Lorsque fin décembre les "citadins indignés" quittaient l’avenue Sakharov à Moscou, certains craignaient que les longues fêtes de fin d’année aidant, les dispositions protestataires ne s'estompent et ne fassent revenir la grande majorité de la société progressiste dans son état habituel consistant à proférer mollement des exclamations sur internet. Cependant, on n’a pas du tout l’impression qu’après les fêtes les gens soient devenus plus doux, plus paresseux ou plus détendus. C'est plutôt le contraire qui s'est produit, ils ont rassemblé leurs forces et au lieu de pardonner sont prêts à rappeler encore et encore aux dirigeants leurs droits et leurs exigences.
En ce qui concerne l’élite dirigeante, elle est dans une situation étrange où le gouvernement semble ne rien pouvoir faire, mais où ne rien faire est également lourd de conséquences. Les autorités semblent conscientes que les dispositions auxquelles il faudra désormais faire face ne disparaîtront plus. Mais on ignore comment agir face à ce phénomène.
Il est impossible d’ignorer l’indignation hétérogène accumulée, notamment à l’heure actuelle, lorsque dans la vie réelle, et non plus virtuelle, se tiendra un événement qui déterminera la forme et le contenu de la vie du pays pour les prochaines années. Il s’agit de la présidentielle de mars 2012.

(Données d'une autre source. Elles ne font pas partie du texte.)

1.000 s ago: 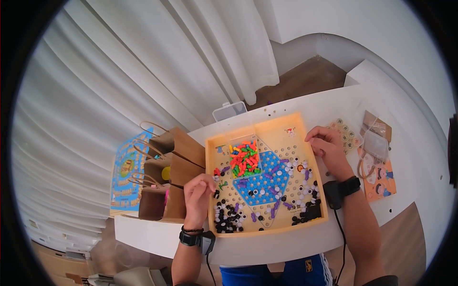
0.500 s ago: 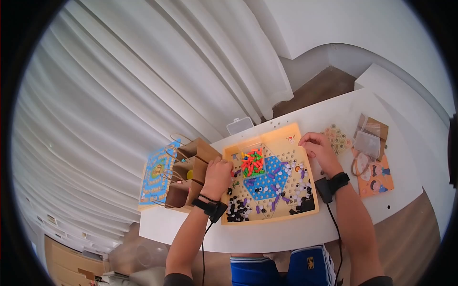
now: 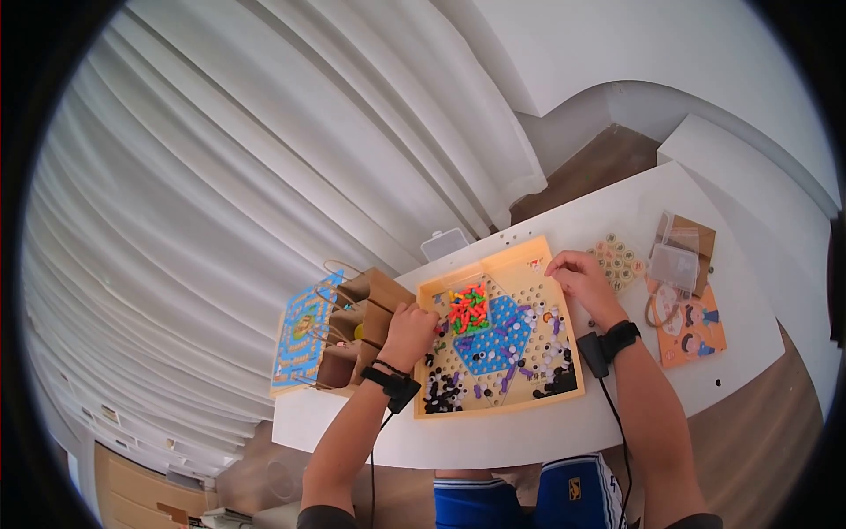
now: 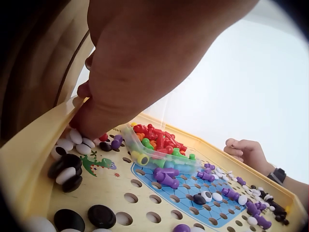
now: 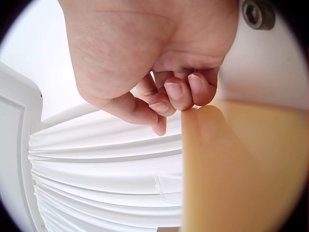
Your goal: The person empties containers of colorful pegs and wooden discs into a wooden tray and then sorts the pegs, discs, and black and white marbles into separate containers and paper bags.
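A yellow wooden game-board tray [image 3: 498, 408] lies on the white table, with a blue star-shaped grid printed inside. At its left rim my left hand [image 3: 412, 335] grips the edge, thumb inside close to white stones [image 4: 75, 136] and fingertips over the rim. My right hand [image 3: 583, 280] rests at the far right rim; its fingers are loosely curled, fingertips on the rim's top edge in the right wrist view. A clear box [image 4: 169, 163] of red, green and orange pegs [image 3: 467, 310] stands in the tray. Black and white stones [image 3: 445, 392] and purple pegs [image 3: 508, 379] lie scattered inside.
Brown paper bags [image 3: 374, 295] stand left of the tray, next to a blue illustrated board [image 3: 304, 326]. To the right lie round wooden discs [image 3: 617, 263], a clear plastic case [image 3: 675, 266] and an orange picture sheet [image 3: 692, 339]. A clear lid [image 3: 445, 244] sits behind.
My left hand has moved up along the tray's left rim and now reaches over it. The right hand stays at the right rim. The head view has shifted.
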The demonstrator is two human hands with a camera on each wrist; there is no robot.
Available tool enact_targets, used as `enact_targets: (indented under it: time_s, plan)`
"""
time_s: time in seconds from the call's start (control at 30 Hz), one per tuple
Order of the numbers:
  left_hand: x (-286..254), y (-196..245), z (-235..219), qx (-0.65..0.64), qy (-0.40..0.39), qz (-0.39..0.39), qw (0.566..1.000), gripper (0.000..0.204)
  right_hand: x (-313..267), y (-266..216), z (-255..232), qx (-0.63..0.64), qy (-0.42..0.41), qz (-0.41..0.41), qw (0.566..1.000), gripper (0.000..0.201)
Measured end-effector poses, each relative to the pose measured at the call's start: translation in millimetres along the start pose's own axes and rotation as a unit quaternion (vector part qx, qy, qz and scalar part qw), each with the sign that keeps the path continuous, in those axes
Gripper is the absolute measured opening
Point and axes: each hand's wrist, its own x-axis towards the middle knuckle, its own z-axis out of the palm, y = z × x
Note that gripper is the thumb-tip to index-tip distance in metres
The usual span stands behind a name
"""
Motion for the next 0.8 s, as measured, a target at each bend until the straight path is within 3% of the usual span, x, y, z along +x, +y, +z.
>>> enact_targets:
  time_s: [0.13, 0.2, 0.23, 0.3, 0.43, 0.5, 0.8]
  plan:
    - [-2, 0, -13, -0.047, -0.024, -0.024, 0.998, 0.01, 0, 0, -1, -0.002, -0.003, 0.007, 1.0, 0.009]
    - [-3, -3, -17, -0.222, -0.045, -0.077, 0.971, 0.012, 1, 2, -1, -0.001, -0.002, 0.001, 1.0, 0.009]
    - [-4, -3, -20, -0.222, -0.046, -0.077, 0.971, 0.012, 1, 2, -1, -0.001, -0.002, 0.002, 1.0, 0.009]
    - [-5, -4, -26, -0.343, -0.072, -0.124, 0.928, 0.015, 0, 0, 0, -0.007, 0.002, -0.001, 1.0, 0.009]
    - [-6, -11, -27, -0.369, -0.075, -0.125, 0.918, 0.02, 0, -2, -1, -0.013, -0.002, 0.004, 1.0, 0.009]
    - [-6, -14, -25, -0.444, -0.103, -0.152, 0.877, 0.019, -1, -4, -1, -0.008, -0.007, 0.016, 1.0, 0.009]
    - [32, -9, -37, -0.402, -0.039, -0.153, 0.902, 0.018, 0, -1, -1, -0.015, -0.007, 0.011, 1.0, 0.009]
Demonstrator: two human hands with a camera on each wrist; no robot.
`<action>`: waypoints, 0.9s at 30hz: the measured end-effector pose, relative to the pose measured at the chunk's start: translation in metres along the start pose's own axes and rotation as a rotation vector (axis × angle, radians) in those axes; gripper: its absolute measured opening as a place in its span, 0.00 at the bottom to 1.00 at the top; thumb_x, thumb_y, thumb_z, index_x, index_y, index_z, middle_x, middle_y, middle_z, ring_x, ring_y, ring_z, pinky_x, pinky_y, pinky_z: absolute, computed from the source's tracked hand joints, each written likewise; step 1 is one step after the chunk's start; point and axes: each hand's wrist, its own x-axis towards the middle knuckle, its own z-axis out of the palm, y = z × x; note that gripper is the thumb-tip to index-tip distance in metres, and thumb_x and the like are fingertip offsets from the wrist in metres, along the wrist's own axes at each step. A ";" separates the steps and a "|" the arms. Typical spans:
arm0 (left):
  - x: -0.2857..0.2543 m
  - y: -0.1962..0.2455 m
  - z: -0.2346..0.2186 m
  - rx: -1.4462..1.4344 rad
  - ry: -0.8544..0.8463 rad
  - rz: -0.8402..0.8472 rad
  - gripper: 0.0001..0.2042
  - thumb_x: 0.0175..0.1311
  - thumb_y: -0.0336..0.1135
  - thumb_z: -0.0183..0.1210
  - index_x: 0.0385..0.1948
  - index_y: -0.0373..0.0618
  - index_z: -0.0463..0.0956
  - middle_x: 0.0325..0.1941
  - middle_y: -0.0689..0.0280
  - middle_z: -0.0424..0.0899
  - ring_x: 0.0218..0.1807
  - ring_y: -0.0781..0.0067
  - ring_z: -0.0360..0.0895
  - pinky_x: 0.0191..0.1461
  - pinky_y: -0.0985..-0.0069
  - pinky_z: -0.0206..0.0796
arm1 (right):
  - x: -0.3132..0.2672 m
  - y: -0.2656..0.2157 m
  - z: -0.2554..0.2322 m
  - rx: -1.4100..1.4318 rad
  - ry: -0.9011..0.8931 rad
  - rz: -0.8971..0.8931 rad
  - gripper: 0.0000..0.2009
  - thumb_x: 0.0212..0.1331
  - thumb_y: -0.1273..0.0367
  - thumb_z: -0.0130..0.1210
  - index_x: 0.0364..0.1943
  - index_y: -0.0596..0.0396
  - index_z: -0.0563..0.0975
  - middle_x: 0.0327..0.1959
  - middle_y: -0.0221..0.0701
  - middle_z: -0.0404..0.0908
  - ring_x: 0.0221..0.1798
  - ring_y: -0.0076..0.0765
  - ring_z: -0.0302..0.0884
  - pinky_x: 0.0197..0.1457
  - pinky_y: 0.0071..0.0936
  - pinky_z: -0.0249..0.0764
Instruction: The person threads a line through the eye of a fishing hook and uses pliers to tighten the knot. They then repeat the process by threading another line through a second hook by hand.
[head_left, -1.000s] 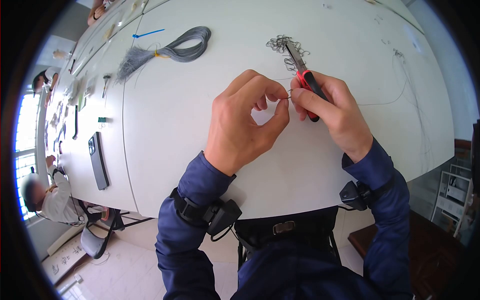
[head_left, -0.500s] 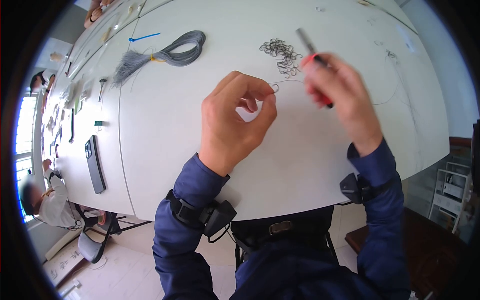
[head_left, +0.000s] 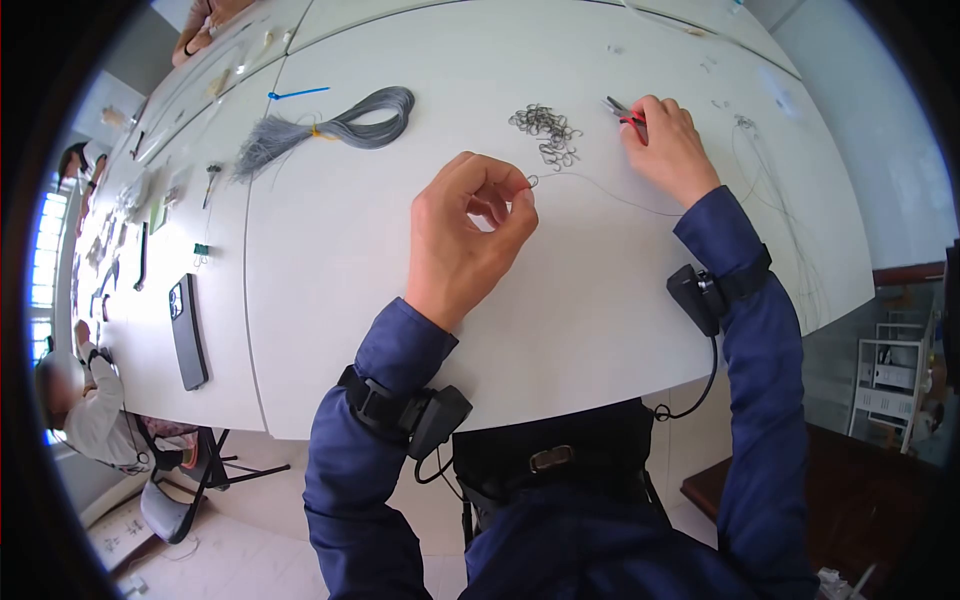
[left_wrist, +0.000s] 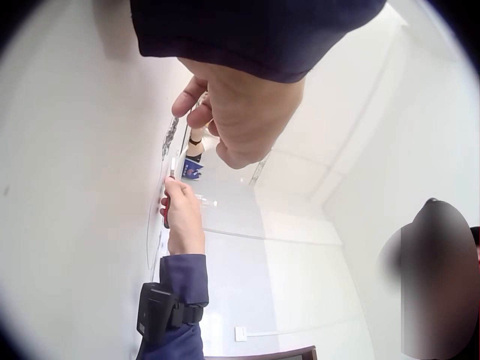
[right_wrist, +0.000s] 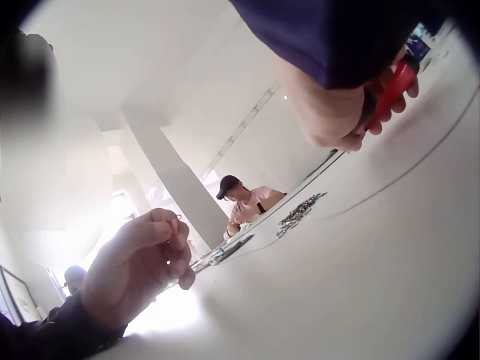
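In the head view my left hand (head_left: pixel 455 240) pinches a small fish hook (head_left: pixel 533 181) between thumb and forefinger, above the white table (head_left: pixel 560 310). A thin grey line (head_left: pixel 610 193) runs from the hook to the right across the table. My right hand (head_left: pixel 672 152) is stretched farther forward and grips pliers (head_left: pixel 637 120) with red and black handles, their jaws pointing away to the left. The right wrist view shows the red handle (right_wrist: pixel 396 88) within the curled fingers. A pile of fish hooks (head_left: pixel 545 128) lies between the two hands, just beyond them.
A looped bundle of grey line (head_left: pixel 380 118) with a yellow tie lies at the left, beside a blue cable tie (head_left: pixel 300 93). Nearer is a black phone (head_left: pixel 187 330). Loose line strands (head_left: pixel 790 215) spread on the right. Other people sit at the table's far left.
My right hand has moved away from the left, forward and right, carrying the pliers low beyond the line. My left hand has shifted slightly left and still pinches the hook.
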 end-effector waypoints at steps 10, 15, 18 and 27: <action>0.001 -0.003 0.000 -0.002 0.034 0.005 0.03 0.62 0.27 0.64 0.33 0.41 0.81 0.33 0.68 0.82 0.30 0.78 0.78 0.35 0.79 0.70 | -0.005 0.000 0.004 -0.012 0.223 -0.068 0.15 0.57 0.62 0.59 0.46 0.52 0.80 0.45 0.39 0.80 0.51 0.49 0.73 0.56 0.43 0.73; -0.001 0.000 0.000 -0.028 0.001 0.012 0.03 0.60 0.26 0.64 0.33 0.40 0.80 0.33 0.67 0.82 0.30 0.78 0.79 0.34 0.79 0.71 | -0.034 -0.067 -0.054 0.617 -0.081 -0.245 0.10 0.64 0.68 0.57 0.46 0.57 0.80 0.42 0.32 0.81 0.48 0.33 0.76 0.58 0.28 0.72; -0.001 0.000 0.000 -0.029 -0.007 0.020 0.03 0.59 0.26 0.64 0.33 0.39 0.80 0.33 0.66 0.82 0.29 0.78 0.78 0.33 0.79 0.71 | -0.052 -0.088 -0.053 0.821 -0.235 -0.216 0.10 0.64 0.67 0.57 0.44 0.59 0.80 0.38 0.32 0.83 0.43 0.30 0.78 0.54 0.28 0.73; 0.004 0.006 -0.009 -0.628 -0.117 -0.423 0.04 0.67 0.29 0.62 0.37 0.40 0.80 0.32 0.70 0.80 0.29 0.81 0.76 0.34 0.78 0.69 | -0.069 -0.099 -0.034 0.853 -0.074 -0.252 0.15 0.63 0.67 0.58 0.51 0.61 0.77 0.37 0.35 0.84 0.41 0.33 0.81 0.54 0.31 0.74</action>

Si cet événement critique n’avait pas lieu au printemps, il aurait été probablement possible d’ignorer pendant une certaine période les citadins indignés. Leur donner la parole à la télévision par-ci, promettre des mesures libérales par-là, et cela aurait temporairement fonctionné au moins pour deux raisons. La première est que la blogosphère n’est pas homogène et ne dispose pas d’outils matériels (en termes d’existence dans la vie quotidienne), qui lui permettraient d’influer significativement sur le gouvernement. Elle ne dispose pas non plus d’organismes exécutifs, de ressources administratives ramifiées, de chaînes de télévision, d’unités de force spéciale, etc. Et la seconde raison concerne l’occupation des manifestants. Ils ne peuvent pas se permettre de défiler dans Moscou toutes les deux semaines, car ils ont un travail, une famille, poursuivent des études, etc.
La tactique de l’agitation libérale pouvait fonctionner à court terme si dans le milieu des dirigeants il n’y avait pas d’idiosyncrasie à l’égard de tout ce qu’ils considèrent comme des corps étrangers au système.
Ecouter les manifestants signifierait faire preuve de faiblesse. L’expérience de tous les événements en Russie montre que la démonstration par le gouvernement de sa vulnérabilité non seulement délie les mains de tous ceux qui ont une dent contre ce gouvernement. Ce ne serait pas encore très grave. Les concessions commencent à affaiblir le gouvernement de l’intérieur. Ceux qui sont au sein de la structure craignent pour leur carrière et l'immuabilité de leur situation financière et ne sont plus des piliers de loyauté inconditionnelle. Le système commence à s’éroder avec des conséquences imprévisibles, et de l’extérieur il est attaqué par diverses entités poursuivant des objectifs variés.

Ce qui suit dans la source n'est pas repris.